ABOUT THIS TASK – All of the data, except its images, should be set down exactly as it appears.

DATASET EXCERPT –
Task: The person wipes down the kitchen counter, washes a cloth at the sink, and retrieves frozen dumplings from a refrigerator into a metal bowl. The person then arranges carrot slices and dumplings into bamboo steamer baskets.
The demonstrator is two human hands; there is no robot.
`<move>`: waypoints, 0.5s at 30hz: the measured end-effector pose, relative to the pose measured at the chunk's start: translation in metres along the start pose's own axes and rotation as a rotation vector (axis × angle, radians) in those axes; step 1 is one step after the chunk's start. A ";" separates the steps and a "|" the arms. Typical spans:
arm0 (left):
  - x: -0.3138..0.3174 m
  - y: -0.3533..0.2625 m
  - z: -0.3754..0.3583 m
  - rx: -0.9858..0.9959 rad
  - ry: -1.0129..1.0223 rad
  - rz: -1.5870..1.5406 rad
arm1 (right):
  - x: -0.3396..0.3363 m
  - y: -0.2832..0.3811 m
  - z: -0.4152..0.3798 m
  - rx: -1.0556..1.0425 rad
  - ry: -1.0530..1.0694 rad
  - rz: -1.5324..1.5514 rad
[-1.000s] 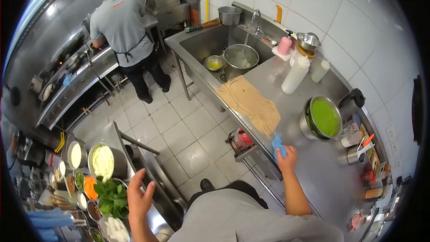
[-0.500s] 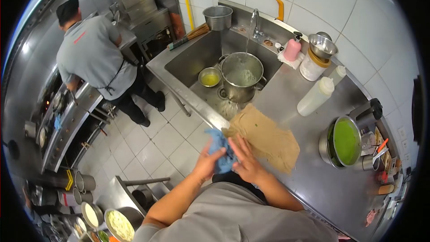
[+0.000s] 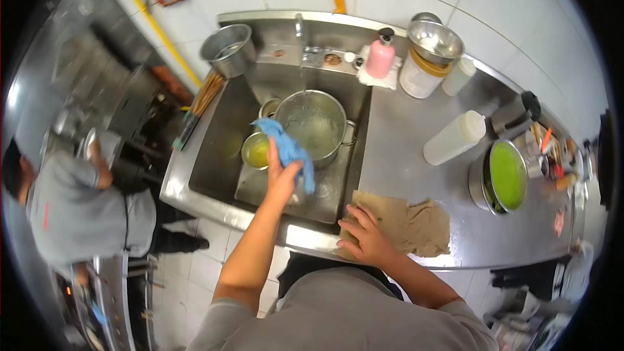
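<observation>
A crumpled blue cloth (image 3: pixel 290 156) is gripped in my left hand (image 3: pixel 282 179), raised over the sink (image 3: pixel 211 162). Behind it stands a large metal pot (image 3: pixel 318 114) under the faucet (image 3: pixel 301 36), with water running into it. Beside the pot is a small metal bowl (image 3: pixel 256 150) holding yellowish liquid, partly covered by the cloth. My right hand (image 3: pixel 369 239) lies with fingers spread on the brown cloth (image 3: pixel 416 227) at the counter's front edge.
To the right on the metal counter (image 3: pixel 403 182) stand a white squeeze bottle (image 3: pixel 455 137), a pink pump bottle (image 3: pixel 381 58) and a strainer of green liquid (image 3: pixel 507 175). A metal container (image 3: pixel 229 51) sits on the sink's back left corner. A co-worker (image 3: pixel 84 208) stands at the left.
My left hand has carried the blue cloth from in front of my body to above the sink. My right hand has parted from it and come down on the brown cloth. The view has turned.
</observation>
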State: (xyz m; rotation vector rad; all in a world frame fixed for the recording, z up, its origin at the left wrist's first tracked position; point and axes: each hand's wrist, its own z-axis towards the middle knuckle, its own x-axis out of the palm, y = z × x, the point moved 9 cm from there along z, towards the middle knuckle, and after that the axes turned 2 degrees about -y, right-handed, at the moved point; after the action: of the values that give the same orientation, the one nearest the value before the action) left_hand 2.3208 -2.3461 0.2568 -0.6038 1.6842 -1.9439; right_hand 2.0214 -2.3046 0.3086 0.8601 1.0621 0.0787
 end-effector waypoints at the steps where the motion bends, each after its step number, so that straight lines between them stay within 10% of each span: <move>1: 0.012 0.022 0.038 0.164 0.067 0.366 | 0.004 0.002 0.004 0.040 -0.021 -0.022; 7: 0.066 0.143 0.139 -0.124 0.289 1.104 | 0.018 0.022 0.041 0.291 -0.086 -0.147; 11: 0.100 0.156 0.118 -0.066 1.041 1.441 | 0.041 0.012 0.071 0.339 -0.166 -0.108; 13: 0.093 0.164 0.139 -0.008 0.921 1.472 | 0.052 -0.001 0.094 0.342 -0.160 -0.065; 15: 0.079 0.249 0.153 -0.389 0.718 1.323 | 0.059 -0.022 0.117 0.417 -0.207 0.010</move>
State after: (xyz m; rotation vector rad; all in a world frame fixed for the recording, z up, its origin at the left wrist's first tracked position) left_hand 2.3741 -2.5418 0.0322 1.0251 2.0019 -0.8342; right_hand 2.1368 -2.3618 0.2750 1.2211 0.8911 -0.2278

REPLY TO THE TASK –
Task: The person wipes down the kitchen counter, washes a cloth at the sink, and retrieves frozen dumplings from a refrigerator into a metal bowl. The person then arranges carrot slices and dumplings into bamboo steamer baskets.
The demonstrator is two human hands; there is no robot.
`<move>`: waypoints, 0.5s at 30hz: the measured end-effector pose, relative to the pose measured at the chunk's start: translation in metres along the start pose's own axes and rotation as a rotation vector (axis × angle, radians) in those axes; step 1 is one step after the chunk's start. A ";" separates the steps and a "|" the arms. Typical spans:
arm0 (left):
  - x: -0.3138..0.3174 m
  - y: -0.3533..0.2625 m
  - z: -0.3754..0.3583 m
  - rx: -0.9858..0.9959 rad
  - ry: -1.0129..1.0223 rad
  - rz: -1.5870..1.5406 rad
arm1 (right):
  - x: -0.3396..0.3363 m
  - y: -0.2832..0.3811 m
  - z: -0.4152..0.3798 m
  - rx: -1.0556..1.0425 rad
  - ry: -1.0530..1.0694 rad
  - rz: -1.5324..1.5514 rad
[-1.000s] 
[-0.500s] 
[+0.000s] 
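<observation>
A crumpled blue cloth (image 3: pixel 290 156) is gripped in my left hand (image 3: pixel 282 179), raised over the sink (image 3: pixel 211 162). Behind it stands a large metal pot (image 3: pixel 318 114) under the faucet (image 3: pixel 301 36), with water running into it. Beside the pot is a small metal bowl (image 3: pixel 256 150) holding yellowish liquid, partly covered by the cloth. My right hand (image 3: pixel 369 239) lies with fingers spread on the brown cloth (image 3: pixel 416 227) at the counter's front edge.
To the right on the metal counter (image 3: pixel 403 182) stand a white squeeze bottle (image 3: pixel 455 137), a pink pump bottle (image 3: pixel 381 58) and a strainer of green liquid (image 3: pixel 507 175). A metal container (image 3: pixel 229 51) sits on the sink's back left corner. A co-worker (image 3: pixel 84 208) stands at the left.
My left hand has carried the blue cloth from in front of my body to above the sink. My right hand has parted from it and come down on the brown cloth. The view has turned.
</observation>
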State: (xyz m; rotation vector rad; all in a world frame fixed for the recording, z up, its origin at the left wrist's first tracked position; point and axes: each hand's wrist, its own z-axis towards the middle knuckle, its own x-axis out of the palm, y = z × x, the point moved 9 cm from there along z, towards the middle knuckle, and after that the axes turned 2 degrees about -y, right-handed, at the moved point; after the action: of the values that give the same orientation, the one nearest the value before the action) left_hand 2.3208 -2.3461 0.2568 -0.6038 1.6842 -1.9439; right_hand 2.0214 -2.3046 0.3086 0.8601 1.0621 0.0787
 end-effector waypoints at the steps where the motion bends, each after its step number, so that straight lines between them stay within 10% of each span: <move>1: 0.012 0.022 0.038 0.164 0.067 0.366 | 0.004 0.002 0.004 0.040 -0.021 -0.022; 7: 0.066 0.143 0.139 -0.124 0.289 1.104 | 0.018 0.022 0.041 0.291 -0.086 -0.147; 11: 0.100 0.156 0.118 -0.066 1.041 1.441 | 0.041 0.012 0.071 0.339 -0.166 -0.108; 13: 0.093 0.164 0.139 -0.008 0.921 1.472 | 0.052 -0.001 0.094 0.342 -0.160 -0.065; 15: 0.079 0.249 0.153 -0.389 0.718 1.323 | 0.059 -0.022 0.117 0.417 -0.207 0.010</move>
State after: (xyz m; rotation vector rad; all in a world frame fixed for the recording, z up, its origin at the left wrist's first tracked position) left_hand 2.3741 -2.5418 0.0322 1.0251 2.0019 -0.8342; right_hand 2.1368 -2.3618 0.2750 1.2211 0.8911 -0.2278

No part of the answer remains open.